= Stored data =
===
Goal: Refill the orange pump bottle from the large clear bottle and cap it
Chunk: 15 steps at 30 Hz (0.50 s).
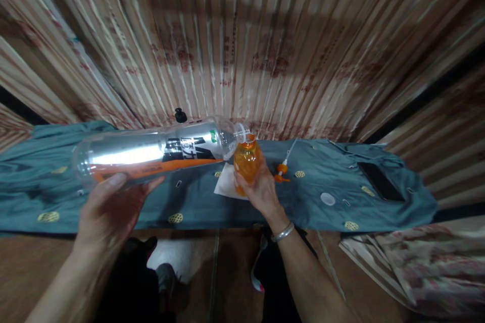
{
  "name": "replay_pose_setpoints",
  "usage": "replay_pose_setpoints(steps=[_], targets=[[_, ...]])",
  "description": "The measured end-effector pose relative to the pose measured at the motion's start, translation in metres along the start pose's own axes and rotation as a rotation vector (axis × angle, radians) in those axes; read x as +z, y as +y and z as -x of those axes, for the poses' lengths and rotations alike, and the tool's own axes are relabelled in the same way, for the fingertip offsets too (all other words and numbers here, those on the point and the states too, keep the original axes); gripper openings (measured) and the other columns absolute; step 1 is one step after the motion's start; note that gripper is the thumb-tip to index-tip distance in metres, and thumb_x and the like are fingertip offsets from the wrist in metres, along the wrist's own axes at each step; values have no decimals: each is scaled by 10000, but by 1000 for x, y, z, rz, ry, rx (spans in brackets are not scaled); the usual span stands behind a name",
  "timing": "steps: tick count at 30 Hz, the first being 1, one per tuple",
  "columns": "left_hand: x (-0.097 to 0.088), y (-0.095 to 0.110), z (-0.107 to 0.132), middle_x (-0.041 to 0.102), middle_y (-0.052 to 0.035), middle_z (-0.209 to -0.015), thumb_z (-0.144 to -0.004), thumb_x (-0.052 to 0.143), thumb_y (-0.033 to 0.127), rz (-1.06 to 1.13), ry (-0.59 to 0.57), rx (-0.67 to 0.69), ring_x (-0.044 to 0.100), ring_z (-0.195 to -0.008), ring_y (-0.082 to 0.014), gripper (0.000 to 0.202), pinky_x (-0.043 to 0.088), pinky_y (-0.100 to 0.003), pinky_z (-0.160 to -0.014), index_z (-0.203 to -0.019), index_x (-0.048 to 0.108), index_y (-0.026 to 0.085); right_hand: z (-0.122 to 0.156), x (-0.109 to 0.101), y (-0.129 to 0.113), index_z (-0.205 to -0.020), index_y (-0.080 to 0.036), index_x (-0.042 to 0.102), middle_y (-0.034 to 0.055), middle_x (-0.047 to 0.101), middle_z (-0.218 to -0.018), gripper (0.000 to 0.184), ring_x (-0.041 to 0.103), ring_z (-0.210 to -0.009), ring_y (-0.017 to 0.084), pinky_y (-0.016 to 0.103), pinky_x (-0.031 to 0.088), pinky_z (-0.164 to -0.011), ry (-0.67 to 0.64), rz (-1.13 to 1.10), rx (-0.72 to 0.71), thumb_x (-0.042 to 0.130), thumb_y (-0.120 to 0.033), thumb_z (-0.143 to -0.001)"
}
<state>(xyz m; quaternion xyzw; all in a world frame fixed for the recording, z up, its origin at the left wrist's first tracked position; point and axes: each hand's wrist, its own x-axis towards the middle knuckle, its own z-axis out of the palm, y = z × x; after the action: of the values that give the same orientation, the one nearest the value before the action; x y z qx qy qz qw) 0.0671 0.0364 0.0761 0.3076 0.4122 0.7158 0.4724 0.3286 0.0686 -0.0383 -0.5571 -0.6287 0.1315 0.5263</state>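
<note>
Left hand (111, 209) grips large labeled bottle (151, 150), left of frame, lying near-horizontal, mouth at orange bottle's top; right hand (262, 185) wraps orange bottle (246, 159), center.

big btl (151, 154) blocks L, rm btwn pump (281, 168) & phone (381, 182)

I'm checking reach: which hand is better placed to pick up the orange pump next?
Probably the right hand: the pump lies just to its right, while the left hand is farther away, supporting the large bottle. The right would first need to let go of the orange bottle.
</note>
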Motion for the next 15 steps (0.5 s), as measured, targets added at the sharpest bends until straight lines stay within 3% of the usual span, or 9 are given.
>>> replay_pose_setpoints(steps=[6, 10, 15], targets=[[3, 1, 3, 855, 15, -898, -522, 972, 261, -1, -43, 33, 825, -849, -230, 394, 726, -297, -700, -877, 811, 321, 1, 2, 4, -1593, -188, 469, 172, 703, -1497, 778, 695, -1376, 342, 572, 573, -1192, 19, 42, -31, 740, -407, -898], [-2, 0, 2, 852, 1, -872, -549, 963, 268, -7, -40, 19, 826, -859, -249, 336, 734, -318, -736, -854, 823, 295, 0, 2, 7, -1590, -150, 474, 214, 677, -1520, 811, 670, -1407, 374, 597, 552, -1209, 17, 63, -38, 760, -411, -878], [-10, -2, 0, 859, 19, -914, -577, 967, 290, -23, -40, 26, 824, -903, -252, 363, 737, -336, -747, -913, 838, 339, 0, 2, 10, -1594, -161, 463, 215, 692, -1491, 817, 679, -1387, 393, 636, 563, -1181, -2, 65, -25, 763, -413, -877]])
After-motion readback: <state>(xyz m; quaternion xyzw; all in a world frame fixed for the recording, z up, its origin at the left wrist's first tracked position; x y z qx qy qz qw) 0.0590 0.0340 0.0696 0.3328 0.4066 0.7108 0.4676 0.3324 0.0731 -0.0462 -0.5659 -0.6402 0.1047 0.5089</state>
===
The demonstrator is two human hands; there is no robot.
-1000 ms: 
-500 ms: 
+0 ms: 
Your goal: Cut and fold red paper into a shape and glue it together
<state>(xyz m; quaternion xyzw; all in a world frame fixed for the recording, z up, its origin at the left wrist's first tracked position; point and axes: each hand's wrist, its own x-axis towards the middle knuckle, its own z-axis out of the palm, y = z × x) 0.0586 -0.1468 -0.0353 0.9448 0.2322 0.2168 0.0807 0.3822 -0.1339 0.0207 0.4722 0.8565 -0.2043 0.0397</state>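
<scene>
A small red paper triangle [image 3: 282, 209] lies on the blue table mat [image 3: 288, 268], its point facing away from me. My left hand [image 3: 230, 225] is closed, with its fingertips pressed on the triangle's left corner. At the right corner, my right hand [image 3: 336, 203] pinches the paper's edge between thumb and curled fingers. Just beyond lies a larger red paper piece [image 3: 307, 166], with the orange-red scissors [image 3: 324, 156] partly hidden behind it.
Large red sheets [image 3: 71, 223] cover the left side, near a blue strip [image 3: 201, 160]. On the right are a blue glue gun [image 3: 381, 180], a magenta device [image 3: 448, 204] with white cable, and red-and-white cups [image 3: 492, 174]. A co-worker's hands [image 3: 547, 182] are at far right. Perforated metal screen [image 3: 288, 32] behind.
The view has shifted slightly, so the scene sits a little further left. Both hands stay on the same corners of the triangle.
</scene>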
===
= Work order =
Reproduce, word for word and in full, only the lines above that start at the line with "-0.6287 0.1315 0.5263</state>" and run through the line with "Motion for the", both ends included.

= Written reply =
<state>(xyz m; quaternion xyzw; all in a world frame fixed for the recording, z up, its origin at the left wrist's first tracked position; point and axes: each hand's wrist, its own x-axis towards the middle knuckle, its own z-axis out of the palm, y = z × x; after the action: of the values that give the same orientation, the one nearest the value before the action; x y z qx qy qz qw) 0.0671 0.0364 0.0761 0.3076 0.4122 0.7158 0.4724 0.3286 0.0686 -0.0383 -0.5571 -0.6287 0.1315 0.5263</state>
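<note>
Left hand (111, 209) grips large labeled bottle (151, 150), left of frame, lying near-horizontal, mouth at orange bottle's top; right hand (262, 185) wraps orange bottle (246, 159), center.

big btl (151, 154) blocks L, rm btwn pump (281, 168) & phone (381, 182)

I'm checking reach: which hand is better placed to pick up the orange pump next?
Probably the right hand: the pump lies just to its right, while the left hand is farther away, supporting the large bottle. The right would first need to let go of the orange bottle.
</note>
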Motion for the next 15 steps (0.5 s), as measured, targets added at the sharpest bends until straight lines stay within 3% of the usual span, or 9 are given.

What was asked now has a complete answer.